Last week we projected 5% to 10% downside in the gold stocks. Well, not to
butter my own bread but GDX and GDXJ both lost 9% on the week. That being
said, I believed that the weakness would be limited and miners could rebound
to new highs in September. While that possibility remains, there is a chance
this correction could go a bit deeper and perhaps last longer.
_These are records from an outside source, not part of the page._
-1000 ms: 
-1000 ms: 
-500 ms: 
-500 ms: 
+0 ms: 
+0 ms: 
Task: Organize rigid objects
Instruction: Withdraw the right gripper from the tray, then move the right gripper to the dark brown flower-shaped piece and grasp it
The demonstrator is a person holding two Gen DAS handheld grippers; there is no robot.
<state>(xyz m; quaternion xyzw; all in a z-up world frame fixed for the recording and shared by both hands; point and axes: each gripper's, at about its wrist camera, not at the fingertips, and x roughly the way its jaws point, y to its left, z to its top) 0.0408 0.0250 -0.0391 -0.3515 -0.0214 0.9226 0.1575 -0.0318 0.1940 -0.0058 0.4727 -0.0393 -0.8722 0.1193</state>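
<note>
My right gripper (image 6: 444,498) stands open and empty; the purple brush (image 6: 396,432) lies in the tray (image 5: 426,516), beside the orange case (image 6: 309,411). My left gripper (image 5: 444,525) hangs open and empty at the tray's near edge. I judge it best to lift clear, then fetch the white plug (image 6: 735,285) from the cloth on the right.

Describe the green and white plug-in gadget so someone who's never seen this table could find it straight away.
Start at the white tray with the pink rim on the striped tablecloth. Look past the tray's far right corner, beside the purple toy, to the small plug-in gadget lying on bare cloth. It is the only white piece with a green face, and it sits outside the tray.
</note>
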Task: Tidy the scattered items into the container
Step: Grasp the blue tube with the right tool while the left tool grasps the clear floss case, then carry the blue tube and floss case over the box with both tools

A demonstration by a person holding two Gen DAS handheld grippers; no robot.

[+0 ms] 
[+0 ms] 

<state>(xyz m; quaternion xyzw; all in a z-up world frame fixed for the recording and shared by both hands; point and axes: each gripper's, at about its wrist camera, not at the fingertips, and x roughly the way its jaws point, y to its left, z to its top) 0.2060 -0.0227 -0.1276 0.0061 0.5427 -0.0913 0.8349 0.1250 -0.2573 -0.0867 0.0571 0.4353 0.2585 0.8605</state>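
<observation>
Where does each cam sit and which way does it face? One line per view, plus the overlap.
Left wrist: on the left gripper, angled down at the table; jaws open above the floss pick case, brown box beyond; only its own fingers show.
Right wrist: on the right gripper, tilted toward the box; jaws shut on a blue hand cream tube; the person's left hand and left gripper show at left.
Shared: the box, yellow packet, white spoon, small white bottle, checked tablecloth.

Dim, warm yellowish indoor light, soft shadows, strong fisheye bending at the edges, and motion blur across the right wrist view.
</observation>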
The weekly candle charts below show that the miners are correcting after failing
to break into a "thin zone" of resistance. GDX has broken below its July
lows and corrected as much as 16%. It has support at $25-$26 and that includes
the Brexit gap. Also, the 38% retracement of its entire rebound is just below
$25. Meanwhile, GDXJ has yet to break its July low in the $43s. It has corrected
as much as 17% but could end up testing $39-$41. The 38% retracement of its
entire rebound is a hair below $39.
Whether the correction lasts longer or evolves into a long consolidation,
precious metals will remain in a bull market. It is hard to argue against
the chart below. We plot Gold, Silver, GDX and GDXJ along with the 400-day
moving average which is an excellent indicator of the primary trend. The
sector sits comfortably above the 400-day moving averages which are sloping
upward for the first time in years.
While we expected this correction, we did not anticipate there would be a
chance for a larger correction. If you believe we are in a new bull market,
as I do, then the path to financial success is buying and holding and buying
weakness. (Our guidance for selling, we'll get to another time). If I were
holding too much cash or missed the epic rebound, I would be taking advantage
of further weakness. Buying 20% to 25% weakness in a bull market (especially
one that is only months old) will likely payoff in the long run.